Placebo and nocebo effects are currently within the focus of clinical and experimental pain research. Neurophysiological and psychophysiological mechanisms might play an important role. Placebo and nocebo effects might be mediated through the descendent inhibitory pain pathway via endogenous opioids. Apart from that three different psychological mechanisms might be relevant for placebo and nocebo effects: classical conditioning, social learning and pain expectation.

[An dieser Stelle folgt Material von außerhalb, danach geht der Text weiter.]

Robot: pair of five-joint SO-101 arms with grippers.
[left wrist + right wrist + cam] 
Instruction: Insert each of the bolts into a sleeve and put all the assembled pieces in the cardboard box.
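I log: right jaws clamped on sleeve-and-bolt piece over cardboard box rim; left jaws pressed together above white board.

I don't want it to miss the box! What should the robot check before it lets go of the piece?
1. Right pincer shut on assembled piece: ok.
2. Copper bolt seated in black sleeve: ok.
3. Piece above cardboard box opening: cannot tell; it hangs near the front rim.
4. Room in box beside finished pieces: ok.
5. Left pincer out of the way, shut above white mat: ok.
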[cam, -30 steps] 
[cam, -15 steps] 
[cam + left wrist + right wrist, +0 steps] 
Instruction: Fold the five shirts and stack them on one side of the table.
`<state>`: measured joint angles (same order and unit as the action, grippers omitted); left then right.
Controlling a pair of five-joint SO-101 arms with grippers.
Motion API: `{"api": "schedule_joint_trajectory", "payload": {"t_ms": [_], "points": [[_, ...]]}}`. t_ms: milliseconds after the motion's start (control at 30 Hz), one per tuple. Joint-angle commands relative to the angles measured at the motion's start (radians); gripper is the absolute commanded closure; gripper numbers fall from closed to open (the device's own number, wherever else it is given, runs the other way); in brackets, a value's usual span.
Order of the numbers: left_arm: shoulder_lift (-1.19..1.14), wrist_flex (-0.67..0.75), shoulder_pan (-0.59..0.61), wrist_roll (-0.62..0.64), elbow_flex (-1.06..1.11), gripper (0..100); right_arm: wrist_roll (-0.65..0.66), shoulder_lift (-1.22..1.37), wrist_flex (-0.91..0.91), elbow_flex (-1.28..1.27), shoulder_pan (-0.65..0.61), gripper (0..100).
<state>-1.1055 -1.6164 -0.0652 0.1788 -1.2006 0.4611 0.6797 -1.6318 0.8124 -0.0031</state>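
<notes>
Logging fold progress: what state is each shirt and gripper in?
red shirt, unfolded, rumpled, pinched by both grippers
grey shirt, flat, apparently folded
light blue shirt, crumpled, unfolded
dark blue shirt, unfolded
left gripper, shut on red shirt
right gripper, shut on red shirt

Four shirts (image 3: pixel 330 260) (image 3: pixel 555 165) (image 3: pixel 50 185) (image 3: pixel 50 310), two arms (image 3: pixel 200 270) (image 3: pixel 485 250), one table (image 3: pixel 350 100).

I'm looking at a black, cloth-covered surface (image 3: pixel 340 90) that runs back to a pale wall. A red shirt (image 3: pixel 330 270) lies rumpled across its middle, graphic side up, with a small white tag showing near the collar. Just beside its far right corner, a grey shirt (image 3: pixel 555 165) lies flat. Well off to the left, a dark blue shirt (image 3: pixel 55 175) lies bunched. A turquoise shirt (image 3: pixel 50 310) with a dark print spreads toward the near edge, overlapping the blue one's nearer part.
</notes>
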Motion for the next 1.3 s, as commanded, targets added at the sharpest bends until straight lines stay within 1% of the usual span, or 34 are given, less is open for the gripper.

An open analgesic drug application, detailed patient information about efficacy and possible adverse events (without an extensive focus on it) of perioperative analgesic drugs and interventions and an active involvement of the patient in pain therapy (e.g. by using patient-controlled analgesia) might improve acute pain therapy via an additive placebo effect (by around 30%).

Kernaussagen
  • Placebo- und Noceboeffekte sind nicht auf medikamentöse Therapien beschränkt, sondern treten bei jedem Arzt-Patienten-Kontakt und jeglicher medizinischer Intervention auf.

  • Allein durch Placebotherapie lässt sich eine Schmerzreduktion um 20 – 30% bewirken.

  • Placeboeffekte lassen sich neurobiologisch über eine Aktivierung kortikaler Netzwerke im Sinne des deszendierenden schmerzmodulierenden Systems mit vermehrter Ausschüttung endogener Opioide erklären.

  • Placeboeffekte generieren sich aus Lernen inklusive klassischer Konditionierung, sozialem Lernen und Kognition inklusive Erwartung. Vorerfahrungen und Wertbeimessung spielen dabei eine entscheidende Rolle.

  • Auch im klinischen Alltag können Placeboeffekte gezielt ausgenutzt werden, um den Effekt analgetischer Therapien zu maximieren (additiver Effekt).

  • Bereits bei der präoperativen Aufklärung kann die Voraussetzung für eine Maximierung gewünschter (Placebo-)Effekte und Minimierung von Noceboeffekten geschaffen werden. Außerdem lassen sich wahrscheinlich präoperativ bestehende Ängste reduzieren und die Selbstwirksamkeit optimieren.

  • Einfache Maßnahmen, wie eine offene Medikamentengabe und Betonung positiver Effekte, können einen signifikanten Vorteil für den Patienten bewirken.

  • Patienten sollten dazu angeleitet werden, Analgetika sehr bewusst einzunehmen und sich auf positive Effekte (Schmerzreduktion) zu fokussieren.

  • Potenzielle Nebenwirkungen sollten nicht verschwiegen, aber auch nicht überbetont werden, um die Glaubwürdigkeit zu erhöhen, aber Katastrophisierung zu vermeiden und Noceboeffekte möglichst niedrig zu halten.

  • Placebopräparate sollten derzeit nur in Studien eingesetzt werden. Eine Therapie mit Placebos kann sonst schnell zum Vertrauensverlust beim Patienten führen, sollte er davon erfahren.